--- DATA SEGMENT ---
----------------

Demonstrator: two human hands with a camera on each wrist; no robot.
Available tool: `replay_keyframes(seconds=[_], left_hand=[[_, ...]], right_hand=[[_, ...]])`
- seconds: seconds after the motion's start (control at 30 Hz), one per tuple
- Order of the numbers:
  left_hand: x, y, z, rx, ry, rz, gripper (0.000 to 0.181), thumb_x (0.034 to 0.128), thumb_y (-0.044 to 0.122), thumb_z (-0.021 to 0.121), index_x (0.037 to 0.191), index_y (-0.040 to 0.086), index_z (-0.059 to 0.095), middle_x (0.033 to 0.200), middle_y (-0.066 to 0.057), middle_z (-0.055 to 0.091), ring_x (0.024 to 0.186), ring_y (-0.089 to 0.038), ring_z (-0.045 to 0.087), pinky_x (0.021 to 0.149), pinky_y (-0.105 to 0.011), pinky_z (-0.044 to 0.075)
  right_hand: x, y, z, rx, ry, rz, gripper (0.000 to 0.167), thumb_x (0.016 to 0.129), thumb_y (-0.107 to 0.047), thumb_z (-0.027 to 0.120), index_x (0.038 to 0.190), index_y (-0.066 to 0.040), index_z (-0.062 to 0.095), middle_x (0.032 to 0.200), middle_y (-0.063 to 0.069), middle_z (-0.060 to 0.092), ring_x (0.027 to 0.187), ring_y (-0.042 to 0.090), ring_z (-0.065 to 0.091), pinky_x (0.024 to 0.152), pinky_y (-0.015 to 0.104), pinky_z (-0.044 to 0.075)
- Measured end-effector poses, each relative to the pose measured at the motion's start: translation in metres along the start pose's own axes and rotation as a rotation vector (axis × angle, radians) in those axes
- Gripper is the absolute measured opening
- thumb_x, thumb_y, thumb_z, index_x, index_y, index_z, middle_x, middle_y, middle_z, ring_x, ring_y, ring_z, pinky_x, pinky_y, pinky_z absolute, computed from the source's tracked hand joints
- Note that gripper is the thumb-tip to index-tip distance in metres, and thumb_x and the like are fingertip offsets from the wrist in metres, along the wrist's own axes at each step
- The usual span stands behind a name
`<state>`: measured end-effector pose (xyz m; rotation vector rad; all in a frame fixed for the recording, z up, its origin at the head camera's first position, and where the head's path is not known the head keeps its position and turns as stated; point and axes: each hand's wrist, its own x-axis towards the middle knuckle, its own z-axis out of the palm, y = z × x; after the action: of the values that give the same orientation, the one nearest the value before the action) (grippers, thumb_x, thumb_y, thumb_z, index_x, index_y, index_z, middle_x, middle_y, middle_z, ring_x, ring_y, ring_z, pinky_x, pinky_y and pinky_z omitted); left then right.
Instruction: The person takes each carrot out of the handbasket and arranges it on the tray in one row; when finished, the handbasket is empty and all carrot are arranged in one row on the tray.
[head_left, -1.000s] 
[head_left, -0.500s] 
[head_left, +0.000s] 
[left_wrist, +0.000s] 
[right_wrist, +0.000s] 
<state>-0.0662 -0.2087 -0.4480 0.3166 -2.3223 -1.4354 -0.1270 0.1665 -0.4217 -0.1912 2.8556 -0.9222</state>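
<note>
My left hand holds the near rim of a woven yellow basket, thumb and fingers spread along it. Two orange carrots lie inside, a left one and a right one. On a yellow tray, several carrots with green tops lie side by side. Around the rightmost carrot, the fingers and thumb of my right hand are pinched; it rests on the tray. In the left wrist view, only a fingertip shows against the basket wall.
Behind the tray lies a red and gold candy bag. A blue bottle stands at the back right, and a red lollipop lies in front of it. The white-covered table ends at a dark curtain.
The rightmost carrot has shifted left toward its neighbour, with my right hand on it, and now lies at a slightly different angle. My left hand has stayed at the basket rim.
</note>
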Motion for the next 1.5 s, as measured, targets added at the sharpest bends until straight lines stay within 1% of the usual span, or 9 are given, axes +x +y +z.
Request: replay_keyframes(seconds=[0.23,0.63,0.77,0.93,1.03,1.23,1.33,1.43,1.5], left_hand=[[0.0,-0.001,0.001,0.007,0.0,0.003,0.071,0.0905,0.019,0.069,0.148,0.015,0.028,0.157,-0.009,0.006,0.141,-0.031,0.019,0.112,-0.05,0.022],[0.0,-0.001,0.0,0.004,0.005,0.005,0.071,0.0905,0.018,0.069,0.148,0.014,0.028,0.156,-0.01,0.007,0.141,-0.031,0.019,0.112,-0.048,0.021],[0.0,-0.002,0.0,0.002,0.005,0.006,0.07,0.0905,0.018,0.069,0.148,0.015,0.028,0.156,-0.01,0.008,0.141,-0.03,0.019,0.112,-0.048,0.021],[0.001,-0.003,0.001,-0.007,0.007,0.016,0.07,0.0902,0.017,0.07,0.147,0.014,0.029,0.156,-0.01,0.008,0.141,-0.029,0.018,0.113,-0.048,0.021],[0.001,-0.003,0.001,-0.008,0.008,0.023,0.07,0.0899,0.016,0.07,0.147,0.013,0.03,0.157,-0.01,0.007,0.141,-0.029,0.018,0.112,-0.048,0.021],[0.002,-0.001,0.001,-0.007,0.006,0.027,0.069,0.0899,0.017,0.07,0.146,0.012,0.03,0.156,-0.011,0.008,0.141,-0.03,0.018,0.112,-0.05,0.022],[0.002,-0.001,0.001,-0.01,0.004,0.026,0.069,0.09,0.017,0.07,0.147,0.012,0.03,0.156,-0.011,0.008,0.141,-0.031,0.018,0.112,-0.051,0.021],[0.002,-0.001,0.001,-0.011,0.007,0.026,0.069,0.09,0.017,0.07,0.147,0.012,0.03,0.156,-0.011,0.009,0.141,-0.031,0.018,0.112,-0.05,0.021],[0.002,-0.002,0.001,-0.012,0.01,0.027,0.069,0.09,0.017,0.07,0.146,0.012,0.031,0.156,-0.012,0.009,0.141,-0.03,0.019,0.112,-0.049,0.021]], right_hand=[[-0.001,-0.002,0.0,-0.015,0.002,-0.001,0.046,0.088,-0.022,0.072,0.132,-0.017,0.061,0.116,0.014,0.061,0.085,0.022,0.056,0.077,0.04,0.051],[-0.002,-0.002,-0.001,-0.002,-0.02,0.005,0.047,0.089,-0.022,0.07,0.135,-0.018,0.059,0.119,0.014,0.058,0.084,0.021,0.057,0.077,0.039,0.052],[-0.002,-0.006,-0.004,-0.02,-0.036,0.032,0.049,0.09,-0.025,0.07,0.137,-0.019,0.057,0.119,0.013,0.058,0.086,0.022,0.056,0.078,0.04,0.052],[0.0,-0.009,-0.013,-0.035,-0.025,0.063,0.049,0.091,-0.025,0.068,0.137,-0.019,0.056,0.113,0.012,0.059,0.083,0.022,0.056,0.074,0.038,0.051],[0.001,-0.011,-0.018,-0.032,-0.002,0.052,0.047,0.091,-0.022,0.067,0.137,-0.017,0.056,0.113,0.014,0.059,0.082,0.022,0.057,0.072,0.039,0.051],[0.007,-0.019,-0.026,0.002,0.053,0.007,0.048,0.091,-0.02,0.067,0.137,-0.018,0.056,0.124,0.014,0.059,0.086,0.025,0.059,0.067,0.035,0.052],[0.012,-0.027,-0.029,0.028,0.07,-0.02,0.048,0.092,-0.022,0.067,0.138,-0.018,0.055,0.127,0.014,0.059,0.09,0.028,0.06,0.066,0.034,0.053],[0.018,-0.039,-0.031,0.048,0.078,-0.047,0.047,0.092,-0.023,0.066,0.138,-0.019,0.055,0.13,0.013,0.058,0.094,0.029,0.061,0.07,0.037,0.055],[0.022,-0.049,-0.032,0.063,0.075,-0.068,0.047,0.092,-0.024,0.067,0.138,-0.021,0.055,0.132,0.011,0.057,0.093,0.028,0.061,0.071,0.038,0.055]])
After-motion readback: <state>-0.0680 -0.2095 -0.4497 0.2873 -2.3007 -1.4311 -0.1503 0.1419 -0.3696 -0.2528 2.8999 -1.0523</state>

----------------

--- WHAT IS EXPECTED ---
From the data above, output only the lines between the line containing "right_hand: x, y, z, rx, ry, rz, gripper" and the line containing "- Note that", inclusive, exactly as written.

--- WRITTEN REPLY ---
  right_hand: x, y, z, rx, ry, rz, gripper (0.000 to 0.167), thumb_x (0.016 to 0.129), thumb_y (-0.107 to 0.047), thumb_z (-0.027 to 0.120), index_x (0.038 to 0.190), index_y (-0.066 to 0.040), index_z (-0.062 to 0.095), middle_x (0.032 to 0.200), middle_y (-0.063 to 0.069), middle_z (-0.060 to 0.092), ring_x (0.027 to 0.187), ring_y (-0.042 to 0.090), ring_z (-0.065 to 0.091), pinky_x (0.024 to 0.152), pinky_y (-0.015 to 0.104), pinky_z (-0.044 to 0.075)
- Measured end-effector poses, each relative to the pose measured at the motion's start: translation in metres along the start pose's own axes and rotation as a rotation vector (axis × angle, radians) in those axes
- Gripper is the absolute measured opening
- thumb_x, thumb_y, thumb_z, index_x, index_y, index_z, middle_x, middle_y, middle_z, ring_x, ring_y, ring_z, pinky_x, pinky_y, pinky_z absolute, computed from the source's tracked hand joints
- Note that gripper is the thumb-tip to index-tip distance in metres, and thumb_x and the like are fingertip offsets from the wrist in metres, along the wrist's own axes at each step

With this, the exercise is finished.